_TASK PROMPT_
Up to and including the line containing "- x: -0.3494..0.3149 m", please reproduce the lines of the listing below, starting from the top.

□ □ □ □

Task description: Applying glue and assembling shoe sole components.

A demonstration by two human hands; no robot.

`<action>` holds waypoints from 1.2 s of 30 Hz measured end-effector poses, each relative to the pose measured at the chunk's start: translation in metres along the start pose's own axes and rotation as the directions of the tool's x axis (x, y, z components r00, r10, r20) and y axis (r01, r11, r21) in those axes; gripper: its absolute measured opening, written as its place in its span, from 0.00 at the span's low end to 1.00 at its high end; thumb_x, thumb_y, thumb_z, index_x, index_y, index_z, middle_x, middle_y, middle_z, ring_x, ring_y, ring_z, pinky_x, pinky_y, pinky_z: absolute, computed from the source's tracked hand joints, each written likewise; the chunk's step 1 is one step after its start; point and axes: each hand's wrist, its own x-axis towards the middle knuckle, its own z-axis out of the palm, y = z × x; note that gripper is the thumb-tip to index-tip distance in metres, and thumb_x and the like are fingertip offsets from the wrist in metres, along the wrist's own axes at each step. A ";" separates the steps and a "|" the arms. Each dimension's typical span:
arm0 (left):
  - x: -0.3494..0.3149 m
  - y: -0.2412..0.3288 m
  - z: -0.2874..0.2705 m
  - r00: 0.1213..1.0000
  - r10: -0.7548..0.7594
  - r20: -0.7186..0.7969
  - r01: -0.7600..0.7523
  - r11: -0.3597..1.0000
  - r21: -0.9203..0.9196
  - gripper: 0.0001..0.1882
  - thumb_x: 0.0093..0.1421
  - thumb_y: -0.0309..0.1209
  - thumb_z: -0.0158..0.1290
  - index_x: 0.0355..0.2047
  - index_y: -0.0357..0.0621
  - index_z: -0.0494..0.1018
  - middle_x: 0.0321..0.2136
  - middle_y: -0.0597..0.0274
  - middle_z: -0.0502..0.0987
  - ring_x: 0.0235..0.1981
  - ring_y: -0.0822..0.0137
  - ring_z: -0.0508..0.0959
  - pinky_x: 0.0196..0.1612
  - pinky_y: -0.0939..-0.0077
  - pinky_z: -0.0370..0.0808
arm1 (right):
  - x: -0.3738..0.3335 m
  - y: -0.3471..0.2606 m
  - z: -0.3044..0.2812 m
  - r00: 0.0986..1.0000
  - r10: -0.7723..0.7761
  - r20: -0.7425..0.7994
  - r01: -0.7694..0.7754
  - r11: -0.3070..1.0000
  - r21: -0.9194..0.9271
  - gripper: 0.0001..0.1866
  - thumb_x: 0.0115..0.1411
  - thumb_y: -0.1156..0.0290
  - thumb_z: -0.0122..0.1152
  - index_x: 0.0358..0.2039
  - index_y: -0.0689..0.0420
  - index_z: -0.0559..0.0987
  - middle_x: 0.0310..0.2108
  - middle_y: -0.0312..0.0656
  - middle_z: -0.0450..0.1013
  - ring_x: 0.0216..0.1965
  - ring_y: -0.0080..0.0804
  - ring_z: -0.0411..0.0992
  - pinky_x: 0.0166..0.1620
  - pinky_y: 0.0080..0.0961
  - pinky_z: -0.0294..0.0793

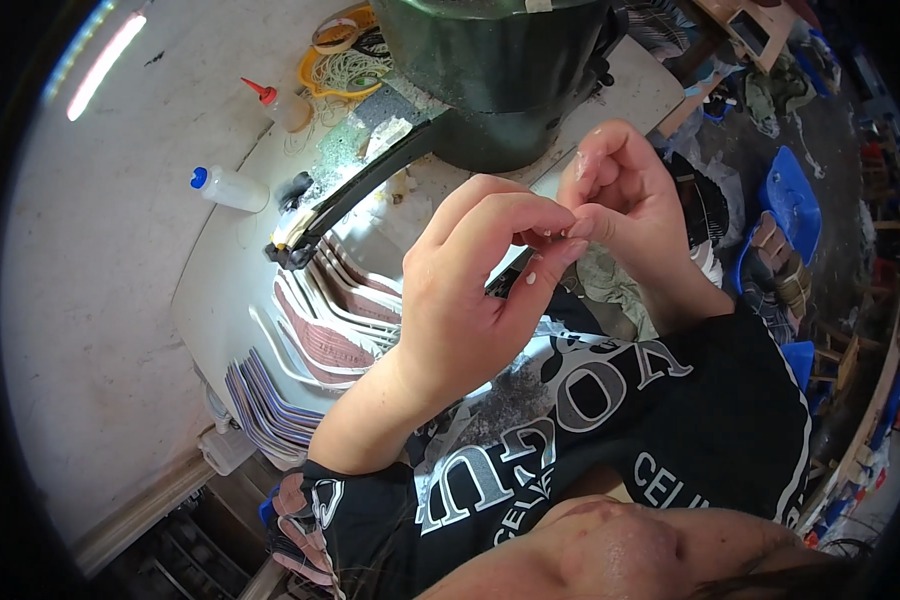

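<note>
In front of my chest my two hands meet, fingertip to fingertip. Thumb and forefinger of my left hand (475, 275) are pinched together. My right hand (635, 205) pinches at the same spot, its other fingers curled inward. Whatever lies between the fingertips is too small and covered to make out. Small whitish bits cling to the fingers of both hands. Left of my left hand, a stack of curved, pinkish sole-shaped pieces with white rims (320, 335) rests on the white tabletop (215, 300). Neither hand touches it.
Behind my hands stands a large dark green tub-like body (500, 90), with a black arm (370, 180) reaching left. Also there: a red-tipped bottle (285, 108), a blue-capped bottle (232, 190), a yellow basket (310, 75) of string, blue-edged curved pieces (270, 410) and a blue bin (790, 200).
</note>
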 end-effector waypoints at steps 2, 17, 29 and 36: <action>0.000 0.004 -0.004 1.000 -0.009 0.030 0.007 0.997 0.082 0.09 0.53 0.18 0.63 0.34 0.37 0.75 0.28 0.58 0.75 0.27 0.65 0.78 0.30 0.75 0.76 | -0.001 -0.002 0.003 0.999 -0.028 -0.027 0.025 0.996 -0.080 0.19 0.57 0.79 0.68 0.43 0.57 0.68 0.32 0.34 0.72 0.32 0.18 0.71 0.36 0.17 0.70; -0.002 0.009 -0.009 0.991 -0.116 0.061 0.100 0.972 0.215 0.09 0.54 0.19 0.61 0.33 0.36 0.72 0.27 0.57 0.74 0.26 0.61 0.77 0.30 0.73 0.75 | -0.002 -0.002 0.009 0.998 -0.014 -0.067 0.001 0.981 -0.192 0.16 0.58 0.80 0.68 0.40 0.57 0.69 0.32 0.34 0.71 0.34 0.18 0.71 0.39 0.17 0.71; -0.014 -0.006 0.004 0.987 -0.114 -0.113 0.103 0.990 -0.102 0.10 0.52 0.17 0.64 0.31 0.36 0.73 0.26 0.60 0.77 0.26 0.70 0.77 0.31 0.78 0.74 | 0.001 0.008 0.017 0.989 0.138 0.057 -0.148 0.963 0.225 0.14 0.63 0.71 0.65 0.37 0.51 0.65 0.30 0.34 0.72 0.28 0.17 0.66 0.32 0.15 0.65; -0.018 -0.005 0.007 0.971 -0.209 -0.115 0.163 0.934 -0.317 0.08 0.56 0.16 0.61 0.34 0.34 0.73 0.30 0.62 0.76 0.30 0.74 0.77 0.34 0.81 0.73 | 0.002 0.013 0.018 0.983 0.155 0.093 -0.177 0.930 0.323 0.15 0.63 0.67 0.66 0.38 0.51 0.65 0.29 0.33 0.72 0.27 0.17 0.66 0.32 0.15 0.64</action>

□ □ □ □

_ANSWER FOR THIS EXERCISE_
Task description: Applying glue and assembling shoe sole components.

A demonstration by two human hands; no robot.

`<action>` holds waypoints from 1.2 s of 30 Hz measured end-effector poses, each relative to the pose measured at the chunk's start: translation in metres along the start pose's own axes and rotation as the directions of the tool's x axis (x, y, z components r00, r10, r20) and y axis (r01, r11, r21) in those axes; gripper: its absolute measured opening, written as its place in its span, from 0.00 at the span's low end to 1.00 at its high end; thumb_x, thumb_y, thumb_z, index_x, index_y, index_z, middle_x, middle_y, middle_z, ring_x, ring_y, ring_z, pinky_x, pinky_y, pinky_z: absolute, computed from the source's tracked hand joints, each written likewise; the chunk's step 1 is one step after its start; point and axes: each hand's wrist, its own x-axis towards the middle knuckle, its own z-axis out of the palm, y = z × x; note that gripper is the thumb-tip to index-tip distance in metres, and thumb_x and the like are fingertip offsets from the wrist in metres, along the wrist's own axes at each step. A ";" separates the steps and a "|" the arms. Each dimension's typical span:
arm0 (left):
  - x: -0.3494..0.3149 m

The exercise is done, with nothing more to add.